Task instructions:
Your task is to return the listing below word for word, without any of its images.

[Start of Attachment]

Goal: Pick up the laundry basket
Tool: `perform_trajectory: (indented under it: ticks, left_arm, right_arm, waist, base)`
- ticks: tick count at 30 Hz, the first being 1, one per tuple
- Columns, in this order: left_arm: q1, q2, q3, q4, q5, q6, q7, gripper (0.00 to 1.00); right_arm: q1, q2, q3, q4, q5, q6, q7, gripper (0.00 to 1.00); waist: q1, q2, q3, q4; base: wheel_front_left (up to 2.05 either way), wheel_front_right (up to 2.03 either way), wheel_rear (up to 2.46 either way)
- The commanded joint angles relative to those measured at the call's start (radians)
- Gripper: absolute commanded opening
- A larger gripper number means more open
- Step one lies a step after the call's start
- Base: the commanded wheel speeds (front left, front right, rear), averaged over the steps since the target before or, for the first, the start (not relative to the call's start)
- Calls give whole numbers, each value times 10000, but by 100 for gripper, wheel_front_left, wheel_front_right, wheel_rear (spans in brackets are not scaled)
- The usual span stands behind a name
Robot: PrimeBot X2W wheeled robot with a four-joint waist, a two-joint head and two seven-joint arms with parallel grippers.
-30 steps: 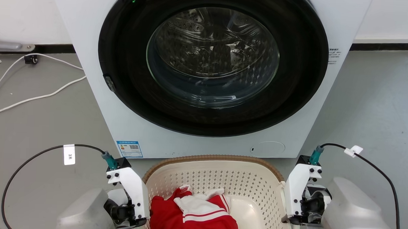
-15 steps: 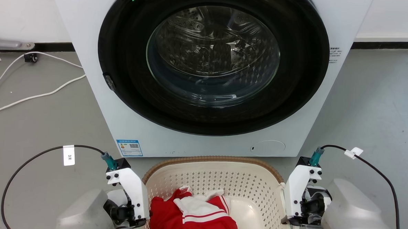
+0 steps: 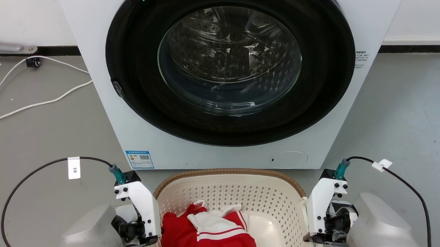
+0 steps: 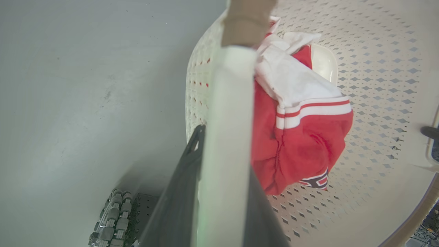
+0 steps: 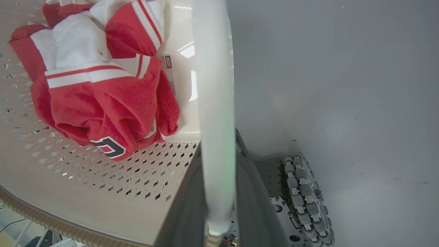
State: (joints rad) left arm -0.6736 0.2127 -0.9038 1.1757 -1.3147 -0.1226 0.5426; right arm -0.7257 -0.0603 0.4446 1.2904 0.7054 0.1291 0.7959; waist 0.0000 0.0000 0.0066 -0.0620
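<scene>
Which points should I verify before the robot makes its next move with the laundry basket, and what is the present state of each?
1. Left gripper on the left handle: ok, the white loop passes between its dark fingers.
2. Right gripper on the right handle: ok, same hold.
3. Red and white garment inside the laundry basket: ok, none of it is seen hanging out.
4. Room between the basket and the washing machine: cannot tell; the rim looks near its front.
5. Black wrist cables free of the basket: ok, both arc away outward.
</scene>
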Motion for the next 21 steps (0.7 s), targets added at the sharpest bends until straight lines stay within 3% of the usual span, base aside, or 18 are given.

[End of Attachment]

Output:
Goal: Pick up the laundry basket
Tool: `perform_trajectory: (indented under it: ticks, left_arm, right_arm, waist, base)`
- ticks: tick count at 30 Hz, the first being 1, one per tuple
- Columns, in this order: left_arm: q1, q2, q3, q4, q5, q6, q7, gripper (0.00 to 1.00); right_arm: q1, q2, q3, q4, q5, q6, q7, gripper (0.00 to 1.00); waist: q1, q2, q3, q4; base: wheel_front_left (up to 2.05 either way), wheel_front_right (up to 2.03 either way), wheel_rear (up to 2.46 either way)
- The commanded joint angles relative to those measured at the call's start (radians)
- Gripper: absolute commanded opening
- A larger gripper number means more open
- Step one lies a step after the call's start
- Base: the commanded wheel speeds (front left, front right, rear), averaged over the steps since the target before or, for the first, the start (not relative to the call's start)
- Calls give whole numbers, each value times 10000, but by 100 for gripper, wheel_front_left, wheel_front_right, wheel_rear (spans in brackets are not scaled)
- The usual span stands behind a name
Robot: PrimeBot X2W wheeled robot with a four-joint waist, a two-joint head and two seven-joint arms with parallel grippers.
-30 steps: 
-15 steps: 
+0 steps: 
+0 steps: 
+0 steps: 
State: (joints rad) left arm -0.6736 0.2127 -0.9038 1.1757 -1.3147 -0.1226 0.5426; right arm -0.7257 -0.0603 0.4446 1.2904 0.7054 0.1291 0.7959; waist 0.0000 0.0000 0.0066 -0.0620
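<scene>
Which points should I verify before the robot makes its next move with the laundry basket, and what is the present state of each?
1. Left gripper on the left handle: ok, the white loop passes between its dark fingers.
2. Right gripper on the right handle: ok, same hold.
3. Red and white garment inside the laundry basket: ok, none of it is seen hanging out.
4. Room between the basket and the washing machine: cannot tell; the rim looks near its front.
5. Black wrist cables free of the basket: ok, both arc away outward.
</scene>
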Motion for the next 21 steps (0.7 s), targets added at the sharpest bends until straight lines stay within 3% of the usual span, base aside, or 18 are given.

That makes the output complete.